Write the full listing out again, word for word, but omit the pictures.

■ DATASET EXTRACT
********
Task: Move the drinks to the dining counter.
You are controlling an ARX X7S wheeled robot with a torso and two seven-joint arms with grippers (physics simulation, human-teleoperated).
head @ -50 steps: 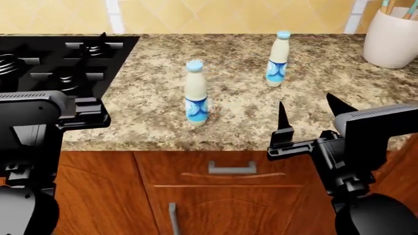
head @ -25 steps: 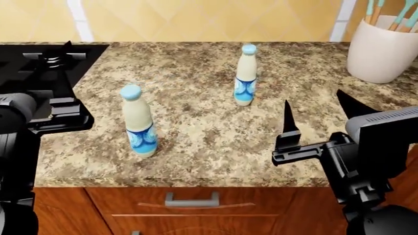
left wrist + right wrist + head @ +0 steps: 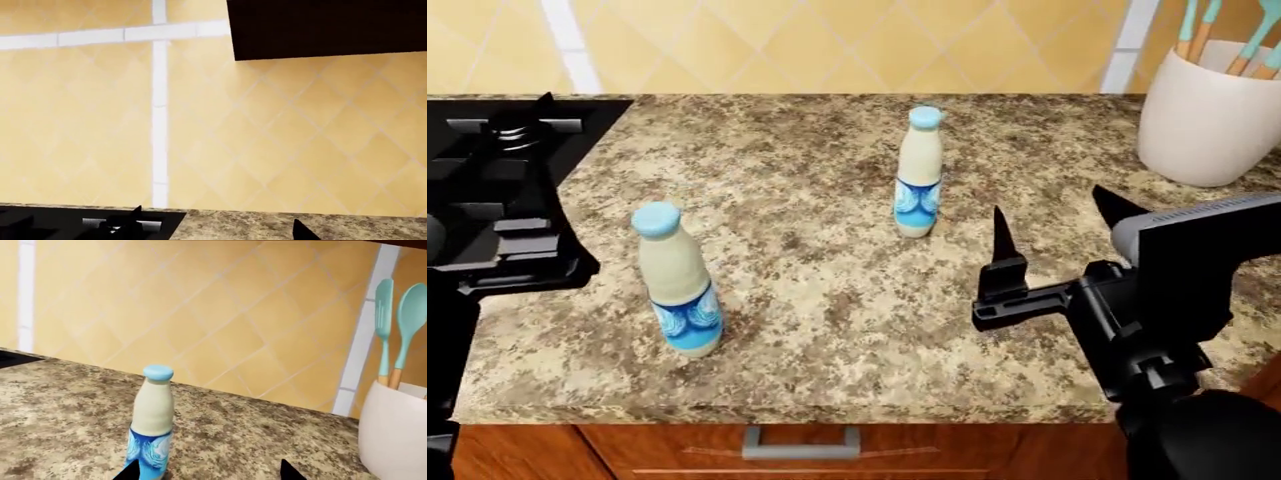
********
■ ANSWER TO THE PROBLEM
Task: Move the drinks to the dining counter.
You are controlling an ARX X7S wheeled robot with a torso and two seven-joint arms with grippers (physics simulation, human-teleoperated).
head @ -50 steps: 
head @ -25 steps: 
left wrist + right wrist + head @ +0 steps: 

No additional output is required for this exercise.